WHAT IS BEING ASKED:
Without changing a word, return the listing below, minus its images.

DATA EXCERPT:
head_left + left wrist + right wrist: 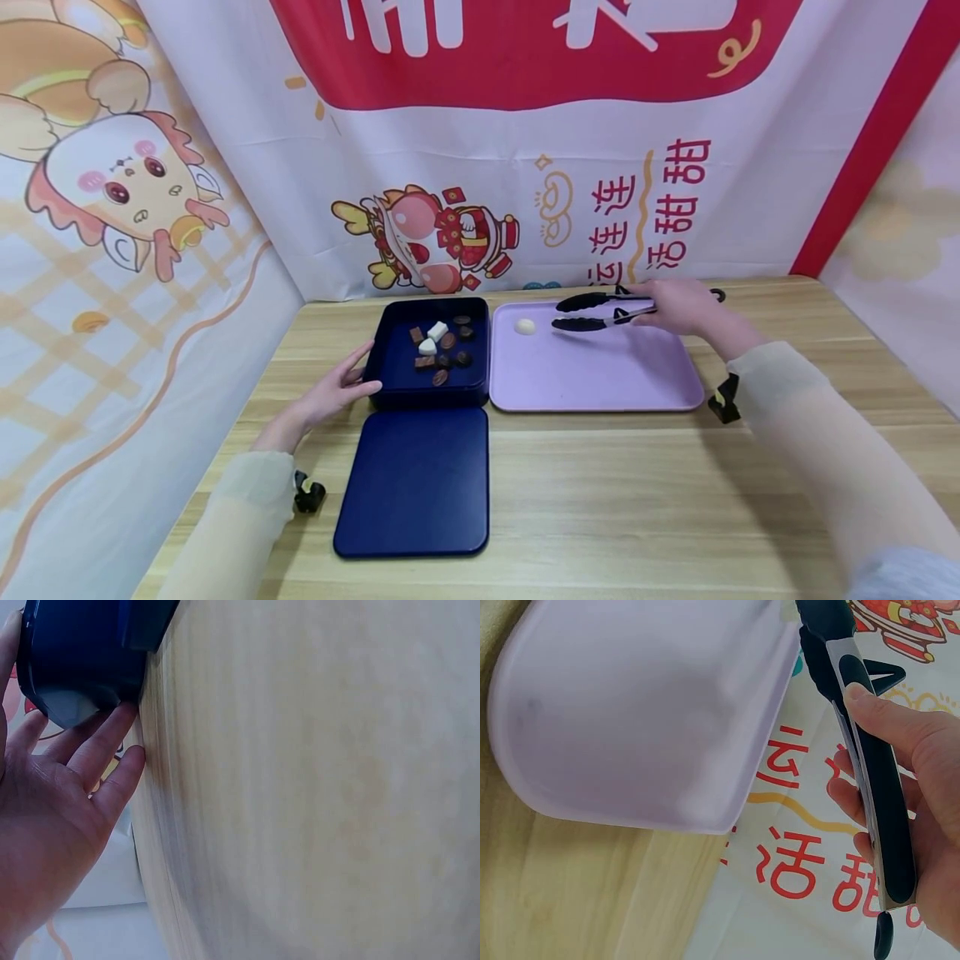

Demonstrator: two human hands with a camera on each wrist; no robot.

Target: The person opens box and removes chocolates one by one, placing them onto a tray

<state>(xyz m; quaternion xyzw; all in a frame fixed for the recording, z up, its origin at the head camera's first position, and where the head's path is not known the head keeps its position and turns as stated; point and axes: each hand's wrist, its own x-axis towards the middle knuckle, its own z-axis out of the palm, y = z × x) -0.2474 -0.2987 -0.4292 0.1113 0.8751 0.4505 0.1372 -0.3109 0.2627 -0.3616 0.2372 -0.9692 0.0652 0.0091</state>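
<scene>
My right hand (678, 307) grips a pair of tongs (881, 802) with black tips and steel handles, thumb along one arm. The tong tips stand apart with nothing between them, over the lilac tray (600, 385). Left of the tips, a round white chocolate (525, 327) lies on the tray. My left hand (337, 392) rests its fairly straight fingers against the left side of a dark blue box (390, 379), at its near corner. Inside the box lie several brown chocolates (441, 377) and two white ones, one a ridged block (437, 332), the other pointed (427, 347).
A dark blue lid (416, 483) lies flat in front of the box, close to its near side. Box and tray stand side by side on the wooden table (600, 500). Behind them hangs a printed cloth (300, 150), with another along the left side.
</scene>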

WRITTEN RESPONSE:
head_left + left wrist + right wrist: 

Demonstrator: two human hands with a camera on each wrist; no robot.

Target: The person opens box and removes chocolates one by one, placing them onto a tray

<state>(xyz m; quaternion xyzw; all in a frame fixed for the recording, z up, its origin at the head camera's first position, and where the head's path is not known the head keeps its position and turns as stated; point and axes: each hand's wrist, its own x-axis towards the middle knuckle, its own z-axis out of the palm, y = z × x) -0.2474 -0.2987 -0.4292 0.1113 0.8751 0.4505 0.1372 -0.3109 0.2627 -0.3616 0.2372 -0.9692 0.0652 0.0091</state>
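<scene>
My right hand (678, 307) grips a pair of tongs (881, 802) with black tips and steel handles, thumb along one arm. The tong tips stand apart with nothing between them, over the lilac tray (600, 385). Left of the tips, a round white chocolate (525, 327) lies on the tray. My left hand (337, 392) rests its fairly straight fingers against the left side of a dark blue box (390, 379), at its near corner. Inside the box lie several brown chocolates (441, 377) and two white ones, one a ridged block (437, 332), the other pointed (427, 347).
A dark blue lid (416, 483) lies flat in front of the box, close to its near side. Box and tray stand side by side on the wooden table (600, 500). Behind them hangs a printed cloth (300, 150), with another along the left side.
</scene>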

The exercise has been fully answered.